⟨

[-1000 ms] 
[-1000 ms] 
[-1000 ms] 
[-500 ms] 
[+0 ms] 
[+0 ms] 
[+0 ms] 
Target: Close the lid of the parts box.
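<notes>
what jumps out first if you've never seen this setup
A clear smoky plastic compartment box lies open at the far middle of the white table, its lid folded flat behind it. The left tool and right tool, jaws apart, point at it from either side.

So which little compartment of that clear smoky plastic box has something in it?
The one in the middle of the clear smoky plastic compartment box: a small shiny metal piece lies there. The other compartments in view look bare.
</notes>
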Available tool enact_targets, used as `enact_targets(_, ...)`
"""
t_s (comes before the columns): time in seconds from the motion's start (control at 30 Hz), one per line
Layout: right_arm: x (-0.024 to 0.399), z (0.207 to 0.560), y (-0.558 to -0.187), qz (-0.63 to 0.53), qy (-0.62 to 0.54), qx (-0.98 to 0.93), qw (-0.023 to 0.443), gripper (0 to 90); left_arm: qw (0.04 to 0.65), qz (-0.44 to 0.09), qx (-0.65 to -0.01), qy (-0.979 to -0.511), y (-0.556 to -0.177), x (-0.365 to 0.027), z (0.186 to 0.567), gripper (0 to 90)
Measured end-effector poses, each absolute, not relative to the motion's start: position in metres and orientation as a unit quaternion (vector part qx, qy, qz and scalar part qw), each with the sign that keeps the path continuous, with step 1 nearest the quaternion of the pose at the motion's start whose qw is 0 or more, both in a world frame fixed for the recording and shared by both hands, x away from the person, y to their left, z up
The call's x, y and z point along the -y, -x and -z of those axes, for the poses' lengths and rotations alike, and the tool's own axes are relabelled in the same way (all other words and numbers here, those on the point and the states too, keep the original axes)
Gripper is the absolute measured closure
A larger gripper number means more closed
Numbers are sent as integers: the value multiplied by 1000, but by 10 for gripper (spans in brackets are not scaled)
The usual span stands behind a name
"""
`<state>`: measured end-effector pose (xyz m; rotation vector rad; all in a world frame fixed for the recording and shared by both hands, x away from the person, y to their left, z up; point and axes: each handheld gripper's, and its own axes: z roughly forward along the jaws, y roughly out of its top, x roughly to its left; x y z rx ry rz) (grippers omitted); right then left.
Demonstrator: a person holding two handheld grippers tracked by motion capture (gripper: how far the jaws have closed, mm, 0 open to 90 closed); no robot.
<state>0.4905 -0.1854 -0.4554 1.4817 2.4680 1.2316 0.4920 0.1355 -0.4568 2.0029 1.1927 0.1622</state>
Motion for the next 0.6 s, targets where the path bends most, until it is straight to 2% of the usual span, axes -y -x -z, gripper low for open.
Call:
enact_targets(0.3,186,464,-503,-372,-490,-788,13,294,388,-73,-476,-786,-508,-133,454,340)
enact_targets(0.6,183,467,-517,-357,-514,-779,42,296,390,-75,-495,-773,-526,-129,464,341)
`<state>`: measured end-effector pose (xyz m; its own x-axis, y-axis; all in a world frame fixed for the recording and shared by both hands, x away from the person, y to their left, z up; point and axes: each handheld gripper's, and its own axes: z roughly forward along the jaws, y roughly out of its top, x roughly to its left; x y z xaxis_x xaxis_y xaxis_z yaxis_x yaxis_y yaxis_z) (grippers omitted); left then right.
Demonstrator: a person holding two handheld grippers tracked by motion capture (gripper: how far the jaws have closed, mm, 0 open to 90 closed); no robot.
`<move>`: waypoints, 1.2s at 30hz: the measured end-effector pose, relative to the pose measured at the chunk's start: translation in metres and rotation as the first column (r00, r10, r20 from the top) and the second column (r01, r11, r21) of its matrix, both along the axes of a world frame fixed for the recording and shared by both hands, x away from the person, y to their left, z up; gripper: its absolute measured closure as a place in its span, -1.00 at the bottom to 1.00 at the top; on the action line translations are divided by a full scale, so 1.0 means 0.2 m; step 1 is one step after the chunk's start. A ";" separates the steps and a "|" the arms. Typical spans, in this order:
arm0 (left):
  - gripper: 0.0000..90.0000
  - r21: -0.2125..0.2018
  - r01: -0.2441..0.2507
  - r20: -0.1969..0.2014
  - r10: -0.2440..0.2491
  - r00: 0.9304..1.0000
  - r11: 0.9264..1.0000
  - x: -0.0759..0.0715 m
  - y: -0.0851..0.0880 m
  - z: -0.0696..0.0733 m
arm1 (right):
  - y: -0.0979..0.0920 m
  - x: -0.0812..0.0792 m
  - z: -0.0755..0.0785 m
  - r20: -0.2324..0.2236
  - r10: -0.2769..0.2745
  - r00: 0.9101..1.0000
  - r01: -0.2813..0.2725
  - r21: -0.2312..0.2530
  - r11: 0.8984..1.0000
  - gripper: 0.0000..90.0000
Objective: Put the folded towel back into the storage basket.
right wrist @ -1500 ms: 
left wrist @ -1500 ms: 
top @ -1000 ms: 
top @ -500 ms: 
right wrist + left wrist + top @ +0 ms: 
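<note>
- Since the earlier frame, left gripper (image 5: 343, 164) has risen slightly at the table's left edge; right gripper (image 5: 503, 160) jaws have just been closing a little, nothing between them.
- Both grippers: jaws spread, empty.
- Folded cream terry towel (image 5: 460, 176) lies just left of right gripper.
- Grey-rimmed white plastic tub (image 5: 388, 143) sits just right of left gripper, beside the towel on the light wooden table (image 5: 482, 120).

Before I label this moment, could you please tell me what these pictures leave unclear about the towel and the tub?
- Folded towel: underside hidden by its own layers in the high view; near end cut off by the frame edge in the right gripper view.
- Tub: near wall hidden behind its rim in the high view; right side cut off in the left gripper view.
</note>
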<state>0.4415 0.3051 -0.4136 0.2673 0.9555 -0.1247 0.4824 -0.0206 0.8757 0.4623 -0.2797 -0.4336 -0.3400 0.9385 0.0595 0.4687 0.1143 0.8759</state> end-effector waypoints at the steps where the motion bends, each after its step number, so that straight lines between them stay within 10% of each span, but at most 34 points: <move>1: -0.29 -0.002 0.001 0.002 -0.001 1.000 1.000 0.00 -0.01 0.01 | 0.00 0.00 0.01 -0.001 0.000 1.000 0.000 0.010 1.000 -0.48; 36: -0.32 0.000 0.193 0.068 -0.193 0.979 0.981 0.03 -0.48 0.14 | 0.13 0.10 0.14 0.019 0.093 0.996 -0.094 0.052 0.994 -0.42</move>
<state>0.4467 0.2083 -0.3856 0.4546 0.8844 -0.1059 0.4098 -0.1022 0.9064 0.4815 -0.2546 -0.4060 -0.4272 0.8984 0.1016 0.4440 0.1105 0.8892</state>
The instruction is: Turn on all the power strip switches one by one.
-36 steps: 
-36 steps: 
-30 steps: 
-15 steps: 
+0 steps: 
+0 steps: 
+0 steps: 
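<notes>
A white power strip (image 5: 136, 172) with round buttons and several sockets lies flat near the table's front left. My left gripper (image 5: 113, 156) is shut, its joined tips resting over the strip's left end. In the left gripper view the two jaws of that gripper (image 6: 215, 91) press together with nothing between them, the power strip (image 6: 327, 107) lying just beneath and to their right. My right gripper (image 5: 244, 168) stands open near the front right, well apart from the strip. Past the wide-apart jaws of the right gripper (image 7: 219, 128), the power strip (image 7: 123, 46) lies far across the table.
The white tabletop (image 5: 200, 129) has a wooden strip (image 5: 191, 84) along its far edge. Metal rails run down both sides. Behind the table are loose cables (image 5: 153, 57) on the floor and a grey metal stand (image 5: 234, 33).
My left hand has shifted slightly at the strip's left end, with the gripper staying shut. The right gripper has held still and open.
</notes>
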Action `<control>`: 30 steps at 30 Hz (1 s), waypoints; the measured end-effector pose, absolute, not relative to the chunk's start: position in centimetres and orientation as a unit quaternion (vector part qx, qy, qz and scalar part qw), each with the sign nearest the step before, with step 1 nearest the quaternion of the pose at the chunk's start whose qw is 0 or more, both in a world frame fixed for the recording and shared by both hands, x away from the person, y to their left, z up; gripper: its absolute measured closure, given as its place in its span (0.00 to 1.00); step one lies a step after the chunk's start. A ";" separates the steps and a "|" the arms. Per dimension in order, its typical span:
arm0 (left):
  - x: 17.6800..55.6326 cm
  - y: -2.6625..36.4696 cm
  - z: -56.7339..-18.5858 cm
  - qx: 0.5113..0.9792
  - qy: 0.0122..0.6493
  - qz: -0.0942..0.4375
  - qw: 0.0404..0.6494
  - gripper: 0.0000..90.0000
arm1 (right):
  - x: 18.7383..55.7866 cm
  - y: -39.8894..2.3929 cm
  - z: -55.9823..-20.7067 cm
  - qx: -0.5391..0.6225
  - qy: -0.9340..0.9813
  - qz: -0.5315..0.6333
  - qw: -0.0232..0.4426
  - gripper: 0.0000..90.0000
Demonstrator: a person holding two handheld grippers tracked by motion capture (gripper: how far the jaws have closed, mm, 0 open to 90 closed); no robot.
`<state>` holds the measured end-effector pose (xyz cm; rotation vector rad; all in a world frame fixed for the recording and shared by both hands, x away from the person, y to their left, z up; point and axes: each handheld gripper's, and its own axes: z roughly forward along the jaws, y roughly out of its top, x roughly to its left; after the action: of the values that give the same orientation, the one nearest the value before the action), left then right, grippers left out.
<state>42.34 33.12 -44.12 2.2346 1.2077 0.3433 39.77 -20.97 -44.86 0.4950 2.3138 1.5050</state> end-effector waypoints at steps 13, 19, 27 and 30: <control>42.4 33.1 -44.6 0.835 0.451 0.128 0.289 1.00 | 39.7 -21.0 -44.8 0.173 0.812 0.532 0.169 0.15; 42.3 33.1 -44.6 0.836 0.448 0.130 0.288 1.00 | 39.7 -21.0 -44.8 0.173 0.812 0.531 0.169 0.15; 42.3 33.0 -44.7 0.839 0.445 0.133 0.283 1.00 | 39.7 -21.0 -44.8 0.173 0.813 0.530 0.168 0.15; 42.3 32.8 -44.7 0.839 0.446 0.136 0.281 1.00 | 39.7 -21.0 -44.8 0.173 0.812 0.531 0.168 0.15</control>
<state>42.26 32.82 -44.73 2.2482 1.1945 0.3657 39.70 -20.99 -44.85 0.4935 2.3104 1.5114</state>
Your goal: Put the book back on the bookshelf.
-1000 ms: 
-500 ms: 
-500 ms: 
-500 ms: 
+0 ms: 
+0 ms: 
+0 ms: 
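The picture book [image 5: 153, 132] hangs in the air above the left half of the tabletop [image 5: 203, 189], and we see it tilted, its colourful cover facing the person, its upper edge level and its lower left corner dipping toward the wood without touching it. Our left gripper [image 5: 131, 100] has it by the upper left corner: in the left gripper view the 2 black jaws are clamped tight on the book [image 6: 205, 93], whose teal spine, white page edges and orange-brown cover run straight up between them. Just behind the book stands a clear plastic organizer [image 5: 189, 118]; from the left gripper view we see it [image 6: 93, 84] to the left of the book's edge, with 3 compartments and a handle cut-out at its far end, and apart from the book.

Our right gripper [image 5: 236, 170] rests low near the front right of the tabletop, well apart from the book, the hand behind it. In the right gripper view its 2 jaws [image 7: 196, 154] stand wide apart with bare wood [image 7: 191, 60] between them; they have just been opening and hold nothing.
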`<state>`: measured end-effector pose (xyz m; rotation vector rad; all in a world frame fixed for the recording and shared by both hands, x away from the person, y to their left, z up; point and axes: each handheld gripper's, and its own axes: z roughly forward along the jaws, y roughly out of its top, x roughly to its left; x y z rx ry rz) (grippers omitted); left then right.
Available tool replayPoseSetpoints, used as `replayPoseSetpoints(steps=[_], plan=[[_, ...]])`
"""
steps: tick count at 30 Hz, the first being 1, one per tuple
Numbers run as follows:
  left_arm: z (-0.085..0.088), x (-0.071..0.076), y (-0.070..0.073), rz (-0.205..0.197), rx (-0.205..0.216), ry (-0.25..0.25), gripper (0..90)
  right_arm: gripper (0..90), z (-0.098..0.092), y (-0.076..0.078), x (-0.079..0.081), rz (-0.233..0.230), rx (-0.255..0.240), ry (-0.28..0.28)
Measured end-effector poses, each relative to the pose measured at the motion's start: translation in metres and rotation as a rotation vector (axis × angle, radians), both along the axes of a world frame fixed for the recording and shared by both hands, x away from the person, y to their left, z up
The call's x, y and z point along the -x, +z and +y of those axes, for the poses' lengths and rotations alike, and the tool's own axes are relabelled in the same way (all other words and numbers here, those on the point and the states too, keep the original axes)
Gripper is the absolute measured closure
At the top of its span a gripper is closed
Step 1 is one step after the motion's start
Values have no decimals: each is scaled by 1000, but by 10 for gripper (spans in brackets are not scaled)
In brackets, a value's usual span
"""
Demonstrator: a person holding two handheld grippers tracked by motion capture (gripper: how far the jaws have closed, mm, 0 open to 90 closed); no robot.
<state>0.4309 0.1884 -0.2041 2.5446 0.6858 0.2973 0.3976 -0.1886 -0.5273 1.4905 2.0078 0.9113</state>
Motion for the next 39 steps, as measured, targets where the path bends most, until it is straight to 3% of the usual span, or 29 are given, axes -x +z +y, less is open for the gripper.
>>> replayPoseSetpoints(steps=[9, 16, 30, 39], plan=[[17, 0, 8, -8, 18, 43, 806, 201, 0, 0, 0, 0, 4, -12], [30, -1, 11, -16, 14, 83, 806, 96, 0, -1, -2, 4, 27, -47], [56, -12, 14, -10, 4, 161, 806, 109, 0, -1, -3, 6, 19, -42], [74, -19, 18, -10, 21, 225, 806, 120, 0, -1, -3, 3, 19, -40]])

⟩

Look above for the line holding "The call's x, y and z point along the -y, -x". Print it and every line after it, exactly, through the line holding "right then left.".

The call's x, y and z point along the -y, -x and -z of those axes, for the poses' lengths and rotations alike, and the tool's own axes are relabelled in the same way (all other words and numbers here, those on the point and the states too, keep the original axes)
Gripper is the absolute measured closure
A larger gripper number means more closed
Numbers are sent as integers: the value multiplied by 1000, but by 10 for gripper (spans in brackets are not scaled)
The usual span stands behind a name
"""
`<state>`: measured end-effector pose (xyz m; rotation vector rad; all in a world frame fixed for the recording and shared by both hands, x away from the person, y to their left, z up; point and axes: each handheld gripper's, and its own axes: z roughly forward along the jaws, y roughly out of its top, x roughly to its left; x y z rx ry rz) (grippers omitted); right then left.

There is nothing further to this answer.